The whole listing should be retyped exactly as it appears.

=-=-=

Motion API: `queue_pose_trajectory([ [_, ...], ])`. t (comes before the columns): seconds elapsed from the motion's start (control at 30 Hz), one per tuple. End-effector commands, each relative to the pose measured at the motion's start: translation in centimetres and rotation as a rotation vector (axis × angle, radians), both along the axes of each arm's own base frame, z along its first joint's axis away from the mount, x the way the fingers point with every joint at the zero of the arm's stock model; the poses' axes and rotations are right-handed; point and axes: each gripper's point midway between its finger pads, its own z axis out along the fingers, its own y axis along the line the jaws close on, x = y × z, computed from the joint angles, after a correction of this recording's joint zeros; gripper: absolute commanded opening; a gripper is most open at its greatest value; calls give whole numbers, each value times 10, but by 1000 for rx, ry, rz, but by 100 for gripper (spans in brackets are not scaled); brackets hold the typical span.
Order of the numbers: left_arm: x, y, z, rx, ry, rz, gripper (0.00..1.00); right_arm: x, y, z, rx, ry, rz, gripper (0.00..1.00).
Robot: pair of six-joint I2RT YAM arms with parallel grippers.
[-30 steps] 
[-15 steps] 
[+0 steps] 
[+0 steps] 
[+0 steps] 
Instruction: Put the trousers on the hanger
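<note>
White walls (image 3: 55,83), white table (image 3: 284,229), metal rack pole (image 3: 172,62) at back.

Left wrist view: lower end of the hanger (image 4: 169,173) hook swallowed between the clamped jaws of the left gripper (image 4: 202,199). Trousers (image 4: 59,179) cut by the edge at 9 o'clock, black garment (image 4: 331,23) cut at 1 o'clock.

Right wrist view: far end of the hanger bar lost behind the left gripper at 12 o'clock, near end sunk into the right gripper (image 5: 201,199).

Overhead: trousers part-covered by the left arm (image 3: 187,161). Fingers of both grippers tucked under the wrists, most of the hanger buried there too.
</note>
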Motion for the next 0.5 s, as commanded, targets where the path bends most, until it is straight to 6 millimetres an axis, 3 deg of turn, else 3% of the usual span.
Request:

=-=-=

-- Reply --
Motion API: `queue_pose_trajectory([ [_, ...], ])`. t (comes before the columns): seconds elapsed from the motion's start (control at 30 Hz), one per tuple. End-effector commands, each relative to the pose measured at the motion's start: translation in centimetres and rotation as a rotation vector (axis × angle, radians), both along the axes of each arm's own base frame, z along its first joint's axis away from the mount, x the way the fingers point with every joint at the zero of the arm's stock model; the poses' axes and rotations are right-handed; point and axes: each gripper's point midway between its finger pads, its own z axis out along the fingers, its own y axis along the line the jaws close on, x = y × z, computed from the joint angles, after a correction of this recording's joint zeros; gripper: absolute commanded opening; a gripper is most open at its greatest value; calls give whole numbers, each value times 10, but by 1000 for rx, ry, rz, but by 100 for gripper (spans in brackets are not scaled); brackets hold the typical span.
Order of the numbers: left_arm: x, y, z, rx, ry, rz, gripper (0.00..1.00); right_arm: x, y, z, rx, ry, rz, gripper (0.00..1.00).
Robot: pair of six-joint I2RT YAM arms with parallel grippers.
[-30 steps] 
[-15 steps] 
[+0 steps] 
[+0 steps] 
[+0 steps] 
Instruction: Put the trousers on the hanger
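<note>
White walls (image 3: 55,83), white table (image 3: 284,229), metal rack pole (image 3: 172,62) at back.

Left wrist view: lower end of the hanger (image 4: 169,173) hook swallowed between the clamped jaws of the left gripper (image 4: 202,199). Trousers (image 4: 59,179) cut by the edge at 9 o'clock, black garment (image 4: 331,23) cut at 1 o'clock.

Right wrist view: far end of the hanger bar lost behind the left gripper at 12 o'clock, near end sunk into the right gripper (image 5: 201,199).

Overhead: trousers part-covered by the left arm (image 3: 187,161). Fingers of both grippers tucked under the wrists, most of the hanger buried there too.
</note>
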Motion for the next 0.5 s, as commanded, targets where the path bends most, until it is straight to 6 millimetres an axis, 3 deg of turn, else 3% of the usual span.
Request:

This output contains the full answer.